Using multiple agents Smiths from Matrix Reloaded during showing of multiple cars training would be perfect
This is a pretty good showcase of AI’s strengths and weaknesses. AI is good at high performance requirement actions that have lots of data to be trained on since it’s technically perfect. However, it’s not good at novel problems (non-intended shortcuts and the one challenge map that requires you to go through a tiny hole to stay “on track” for example). While this is a very cool project, I unfortunately don’t see it being useful for things like scouting or shortcut hunting.
So you're saying that I can use a fruit fly to get Trackmania World records?

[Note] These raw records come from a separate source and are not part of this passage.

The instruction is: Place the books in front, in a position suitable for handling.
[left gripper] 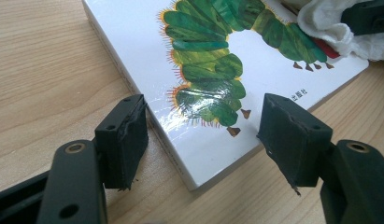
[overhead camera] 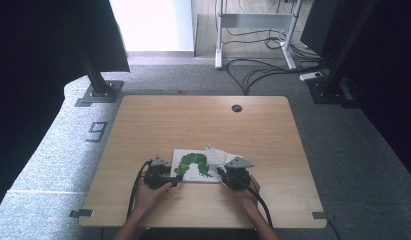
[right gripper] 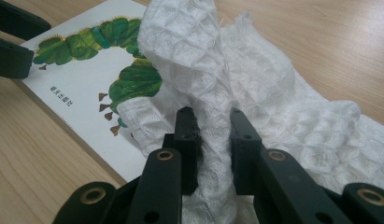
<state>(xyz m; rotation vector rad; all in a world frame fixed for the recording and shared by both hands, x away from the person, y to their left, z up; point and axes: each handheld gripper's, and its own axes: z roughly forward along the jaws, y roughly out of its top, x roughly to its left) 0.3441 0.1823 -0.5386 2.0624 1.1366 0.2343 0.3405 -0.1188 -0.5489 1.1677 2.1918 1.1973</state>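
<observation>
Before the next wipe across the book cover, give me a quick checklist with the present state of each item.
1. Right hand-held gripper clamped on the cloth: ok.
2. Cloth on the book: ok, it lies over the cover's right end.
3. Left hand-held gripper steadying the book: not ok, its jaws straddle the near corner without pressing.
4. Book flat on the table: ok.
5. Cover already clean: cannot tell; glare hides part of the caterpillar.
</observation>
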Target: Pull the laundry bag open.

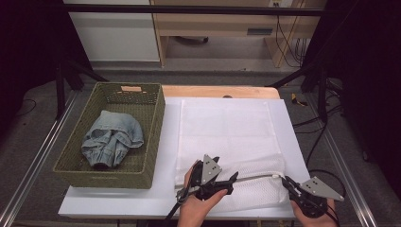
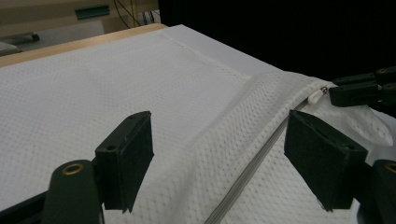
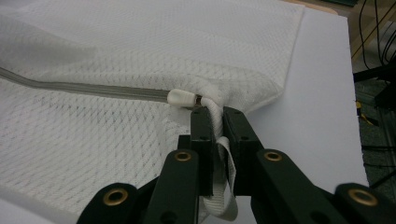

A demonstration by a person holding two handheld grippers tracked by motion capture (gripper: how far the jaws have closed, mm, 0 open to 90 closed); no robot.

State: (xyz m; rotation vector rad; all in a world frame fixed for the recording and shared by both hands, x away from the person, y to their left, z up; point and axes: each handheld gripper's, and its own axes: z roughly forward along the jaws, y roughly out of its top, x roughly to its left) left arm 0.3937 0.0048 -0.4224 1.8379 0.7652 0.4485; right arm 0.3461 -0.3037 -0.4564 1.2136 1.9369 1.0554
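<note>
Covering white table (image 1: 118,201): mesh bag (image 1: 227,127), beside wicker basket (image 1: 151,118).

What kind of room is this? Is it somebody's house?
Probably a lab or workshop, not a house: a black metal frame surrounds the white table, loose cables trail over the floor, and a plain wooden desk stands behind.

A: What did the left claw (image 1: 232,178) look like?
B: Black, with brass-coloured rivets, flat dark pads and a grey three-cornered plate.
A: And the right claw (image 1: 285,180)?
B: The same, trailing a black cable.
</note>
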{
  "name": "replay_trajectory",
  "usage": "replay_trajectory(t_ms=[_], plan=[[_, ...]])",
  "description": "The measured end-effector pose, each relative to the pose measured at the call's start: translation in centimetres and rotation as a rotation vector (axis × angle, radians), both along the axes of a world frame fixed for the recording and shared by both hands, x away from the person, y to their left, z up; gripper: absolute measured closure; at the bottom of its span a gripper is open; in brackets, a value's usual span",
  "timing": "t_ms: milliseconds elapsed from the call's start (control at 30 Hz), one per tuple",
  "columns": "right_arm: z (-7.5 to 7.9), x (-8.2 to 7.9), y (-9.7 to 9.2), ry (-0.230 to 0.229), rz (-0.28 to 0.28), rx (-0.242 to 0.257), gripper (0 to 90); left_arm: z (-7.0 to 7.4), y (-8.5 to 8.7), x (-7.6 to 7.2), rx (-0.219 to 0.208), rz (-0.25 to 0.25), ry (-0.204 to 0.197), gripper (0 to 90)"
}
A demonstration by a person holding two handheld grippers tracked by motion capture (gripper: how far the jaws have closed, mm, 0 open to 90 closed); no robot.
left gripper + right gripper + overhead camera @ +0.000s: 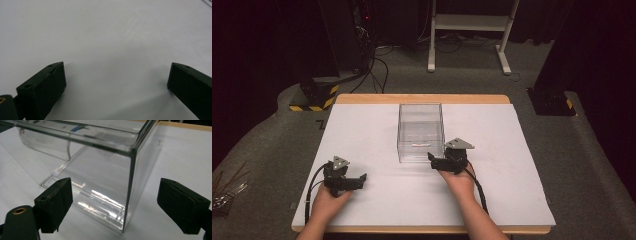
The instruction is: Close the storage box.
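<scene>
Box: a clear plastic box (421, 131), open at the top, stands upright on the white surface (512, 150), midway between the left and right edges and nearer the far edge than the near one. Nothing can be made out inside it.
Box up close: in the right gripper view the box (100, 177) stands with one upright corner edge facing the camera, between the two fingers but farther off; light glints on its walls and floor.
Right gripper: the right gripper (432, 159) sits low over the surface just off the near right corner of the box, held by the person's right hand (458, 181); its grey three-cornered plate is on top.
Right fingers: spread wide apart and empty; the fingers (53, 202) stand short of the box wall, and whether they touch it cannot be told.
Left gripper: the left gripper (362, 179) lies near the near left corner of the surface, well apart from the box, in the person's left hand (326, 202); its cable loops toward the near edge.
Left fingers: also spread wide, with nothing between them; the fingers (42, 87) frame bare white surface in the left gripper view.
Surface: a white sheet over a wooden top whose far and near edges show as a pale strip.
Around: grey carpeted floor (582, 165) and a white frame's legs (467, 30) beyond the far edge.
</scene>
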State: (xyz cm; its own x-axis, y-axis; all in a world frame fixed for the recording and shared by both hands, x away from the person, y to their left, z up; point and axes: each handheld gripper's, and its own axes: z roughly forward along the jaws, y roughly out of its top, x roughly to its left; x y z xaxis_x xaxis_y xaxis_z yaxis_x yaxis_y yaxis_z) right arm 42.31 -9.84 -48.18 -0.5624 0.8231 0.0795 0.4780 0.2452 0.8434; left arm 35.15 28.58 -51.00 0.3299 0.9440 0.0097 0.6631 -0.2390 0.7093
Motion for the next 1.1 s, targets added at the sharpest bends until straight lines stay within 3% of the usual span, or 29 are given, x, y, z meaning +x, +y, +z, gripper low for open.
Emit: replay_trajectory(t_ms=[533,767,1100], plan=[[0.4,-4.2,-3.5,-0.02,0.015,0.009,13.0,0.0,0.0,0.0,0.001,0.0,0.0,2.1],[-0.3,-5.5,-6.5,-0.015,-0.019,-0.039,13.0,0.0,0.0,0.0,-0.001,0.002,-0.003,2.1],[-1.6,-6.1,-10.7,0.049,-0.083,-0.116,13.4,0.0,0.0,0.0,0.0,0.003,-0.004,2.1]])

does it generalize? can a car that learned to drive on track A, be good in track B?
Been wallbanging since F1 Race on Gameboy. Used it later to win the endurance races in GT's first track... hands free.

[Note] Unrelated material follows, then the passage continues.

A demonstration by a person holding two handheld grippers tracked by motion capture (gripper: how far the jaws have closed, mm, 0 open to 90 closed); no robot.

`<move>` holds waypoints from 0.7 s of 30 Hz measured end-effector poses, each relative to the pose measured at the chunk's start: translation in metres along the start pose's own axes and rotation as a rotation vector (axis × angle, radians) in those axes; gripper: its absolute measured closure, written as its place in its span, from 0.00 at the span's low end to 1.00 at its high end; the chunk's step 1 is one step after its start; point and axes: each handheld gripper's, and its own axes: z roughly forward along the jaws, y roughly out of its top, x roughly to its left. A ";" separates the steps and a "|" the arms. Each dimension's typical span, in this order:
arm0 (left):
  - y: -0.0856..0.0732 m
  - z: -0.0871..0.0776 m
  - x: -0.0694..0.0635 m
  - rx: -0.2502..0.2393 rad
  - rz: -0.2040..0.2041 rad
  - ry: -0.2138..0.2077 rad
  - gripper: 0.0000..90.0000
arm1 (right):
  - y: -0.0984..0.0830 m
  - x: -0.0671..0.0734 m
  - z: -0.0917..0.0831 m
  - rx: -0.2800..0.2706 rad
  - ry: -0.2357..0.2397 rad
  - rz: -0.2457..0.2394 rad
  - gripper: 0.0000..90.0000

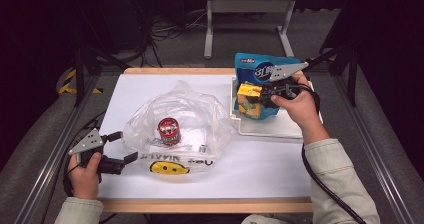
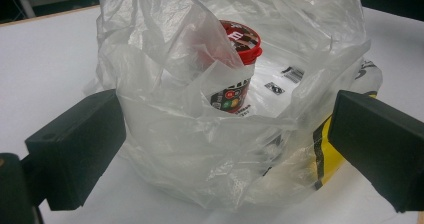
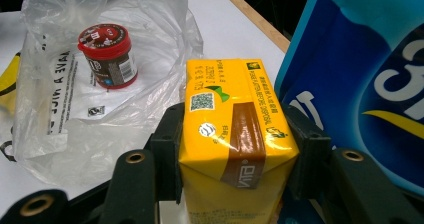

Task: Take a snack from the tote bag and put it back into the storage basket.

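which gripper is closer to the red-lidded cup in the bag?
Left. The left gripper sits at the plastic bag's left edge, jaws open around its rim, the red-lidded cup just beyond. The right gripper is off at the white tray, shut on the yellow carton.

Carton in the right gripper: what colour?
Yellow carton with a brown band; the right gripper view shows it best.

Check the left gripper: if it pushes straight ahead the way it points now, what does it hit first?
Most likely the clear plastic bag: its crumpled wall sits right between the open fingers of the left gripper. The red-lidded cup stands behind that wall, inside the bag, so it would come second. Depth is hard to judge.
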 end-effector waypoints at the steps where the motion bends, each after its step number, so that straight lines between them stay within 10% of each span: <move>1: 0.000 0.000 0.000 0.001 -0.003 -0.001 0.03 | -0.001 0.000 0.001 0.001 0.001 -0.002 0.57; 21: -0.001 0.000 0.000 0.002 -0.001 0.002 0.03 | -0.023 -0.002 0.020 0.045 -0.002 0.016 0.57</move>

19:50 omg you just gave them anxiety lol
Is there one AI per map? Difference with the OpenAI and Google are that they can handle a new map based on earlier training
Now what about Grand tourismo
I know this was edited in da Vinci resolve just from the title screen animations, cuz I have used it before 😁
trackmAInia It always has been there
I was just wondering right before you mentioned TAS if these kind of inputs can really even be compared to human runs. Its amazing to watch, the process, the little history lessons, and the organization of your experiments. I don't even play Trackmania, but it's fun to watch a visual process of improvement, with numbers and objective comparisons.
I like how you can see some of the AI still take the wrong path on the minitrial map starting at 20:41 i wonder what the other AI's think 😅
Great video, loved the matrix motifs
TAS vs AI would be insanely interesting
linesight 🔛🔝
damn, fruit fly got hands
Fore me it is always inferior. You put skilled human on new track and he will use its skills to master it in 10 runs. You put master AI of 1 track on new track.... and it needs 1 year and millions of runs to even compare to human.